La Nigeria concede la libera circolazione
Il presidente nigeriano Mohammadu Buhari ha dichiarato la scorsa settimana ad Assuan, in Egitto: «Abbiamo preso la decisione strategica di abbattere le barriere che hanno ostacolato la libera circolazione della nostra gente nel continente, concedendo visti di entrata in Nigeria per tutte le persone in possesso di un passaporto africano». Il gigante economico africano era fino ad oggi uno dei Paesi in cui le procedure amministrative per la concessione del visto erano più lunghe e dal risultato sempre incerto. È quindi una decisione importante e un sollievo per tutti coloro che vorrebbero recarsi in quel Paese, tranne i cittadini dell’Ecowas (Comunità degli Stati dell’Africa occidentale) che avevano bisogno di visto.
Tuttavia, ciò che è strano nella vicenda è che la Nigeria sta attualmente chiudendo nei fatti molti dei suoi confini con altri Paesi vicini. Il caso più recente è il conflitto economico con il Benin: la Nigeria ha in effetti deciso di non riaprire il confine fino al 2020. Secondo le autorità nigeriane, la misura vuole solo arginare il contrabbando di prodotti come benzina e riso. Un principio contrario alla politica di libera circolazione di persone e merci, che tuttavia nella regione Ecowas resta una semplice dichiarazione d’intenti.
Allentare le restrizioni di viaggio agli africani nel continente è un obiettivo politico dell’Unione africana. Nel 2019, i continentali non avevano bisogno di un visto per viaggiare in un quarto degli altri Paesi africani, rispetto al 20% del 2016. Attualmente, la Nigeria è al 30° posto nell’indice di apertura dei visti africani. 37 Paesi hanno visti semplici, 6 li hanno mantenuti e 11 li hanno limitati. Il Ruanda è la prima nazione africana che nel 2018 ha annunciato il rilascio di visti d’ingresso all’arrivo sul suo territorio per tutti i viaggiatori provenienti dall’Africa. Hanno anche semplificato i viaggi dei loro vicini consentendo loro di circolare solo con una carta d’identità nazionale e un passaggio di frontiera istituito per i cittadini ruandesi, kenioti e ugandesi. E, a gennaio 2018, il governo ha introdotto la possibilità per tutti i viaggiatori di tutto il mondo di recarsi nel Paese e ottenere, in loco non appena arrivano, un visto di 30 giorni.

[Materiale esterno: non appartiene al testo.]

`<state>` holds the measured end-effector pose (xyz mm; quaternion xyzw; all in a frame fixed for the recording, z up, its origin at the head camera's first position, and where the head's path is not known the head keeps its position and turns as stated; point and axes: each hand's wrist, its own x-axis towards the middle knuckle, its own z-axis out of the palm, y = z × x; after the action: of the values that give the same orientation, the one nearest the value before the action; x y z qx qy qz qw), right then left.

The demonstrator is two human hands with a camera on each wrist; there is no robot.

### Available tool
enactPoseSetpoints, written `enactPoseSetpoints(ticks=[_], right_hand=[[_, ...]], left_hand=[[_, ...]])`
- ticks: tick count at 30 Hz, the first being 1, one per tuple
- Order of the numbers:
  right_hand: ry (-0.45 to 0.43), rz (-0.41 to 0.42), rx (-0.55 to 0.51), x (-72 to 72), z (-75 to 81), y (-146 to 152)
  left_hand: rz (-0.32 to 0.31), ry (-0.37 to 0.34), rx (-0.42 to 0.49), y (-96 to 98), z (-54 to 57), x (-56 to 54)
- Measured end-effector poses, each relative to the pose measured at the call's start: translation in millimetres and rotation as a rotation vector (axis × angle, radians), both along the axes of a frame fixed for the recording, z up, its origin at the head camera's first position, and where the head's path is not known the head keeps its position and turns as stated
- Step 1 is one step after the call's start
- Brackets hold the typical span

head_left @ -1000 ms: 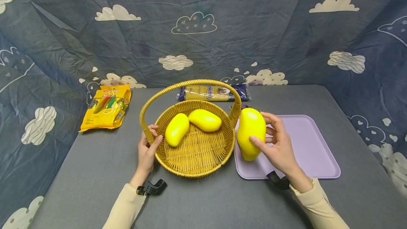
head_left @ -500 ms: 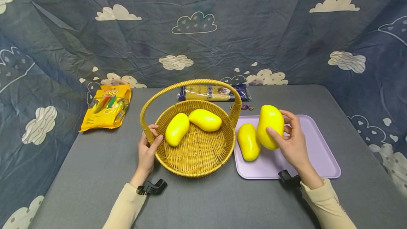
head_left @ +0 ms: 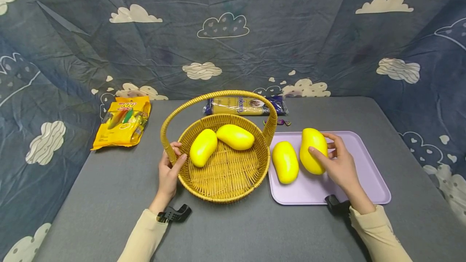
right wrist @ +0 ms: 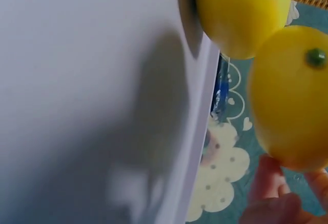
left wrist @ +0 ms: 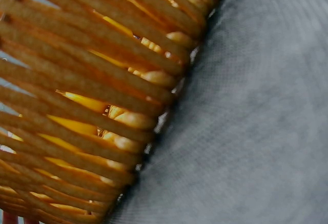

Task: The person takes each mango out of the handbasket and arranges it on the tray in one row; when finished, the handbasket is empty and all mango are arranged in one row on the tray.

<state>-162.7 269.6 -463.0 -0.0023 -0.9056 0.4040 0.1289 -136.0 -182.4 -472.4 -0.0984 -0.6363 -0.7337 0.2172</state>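
Note:
My left hand point(head_left: 168, 177) grips the left rim of a round wicker basket point(head_left: 225, 179), thumb over the edge by the base of its arched handle. Two yellow mangoes, one on the left point(head_left: 203, 148) and one at the back point(head_left: 236, 137), lie inside. My right hand point(head_left: 340, 165) holds another mango point(head_left: 313, 151) by its side over the lilac tray point(head_left: 364, 173). The right wrist view shows this mango point(right wrist: 289, 101) raised off the tray, its green stem spot visible. One more mango point(head_left: 285, 163) rests on the tray's left part. Basket weave point(left wrist: 77, 80) fills half the left wrist view.
A yellow candy bag point(head_left: 121, 122) lies at the back left. Behind the basket is a blue and yellow pasta packet point(head_left: 240, 106), with a small purple wrapped candy point(head_left: 282, 122) near it. A cloud-printed cloth point(head_left: 302, 51) hangs along the table's back and sides.
My right hand has carried its mango rightward, then lower over the tray, uncovering the tray mango behind it. The left hand and basket have stayed in place.

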Motion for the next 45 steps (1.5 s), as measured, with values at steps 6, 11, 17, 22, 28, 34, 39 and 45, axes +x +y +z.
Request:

Ma i vecchi metodi hanno la pelle dura. È difficile istituire una reale integrazione intercomunitaria. Il Sudafrica, ad esempio, prevede di creare una nuova autorità di gestione delle frontiere nel 2020, con l’obiettivo di frenare l’ingresso di migranti privi di documenti nel Paese. Il confine tra Ruanda e Uganda è stato chiuso da marzo dopo che il presidente ruandese Paul Kagame ha accusato il suo omologo ugandese Yoweri Museveni di aver tentato di destabilizzare il suo governo. Numerosi sforzi diplomatici per riaprire il confine sono falliti, così come gli sforzi per far riaprire la Nigeria al confine con i vicini non hanno avuto successo. E questo nonostante il fatto che tutti i Paesi siano firmatari dell’Area di libero scambio continentale africana (Zlec), un piano Ua adottato nel 2018 per rendere l’Africa la più grande area del mondo con libera circolazione di persone e merci.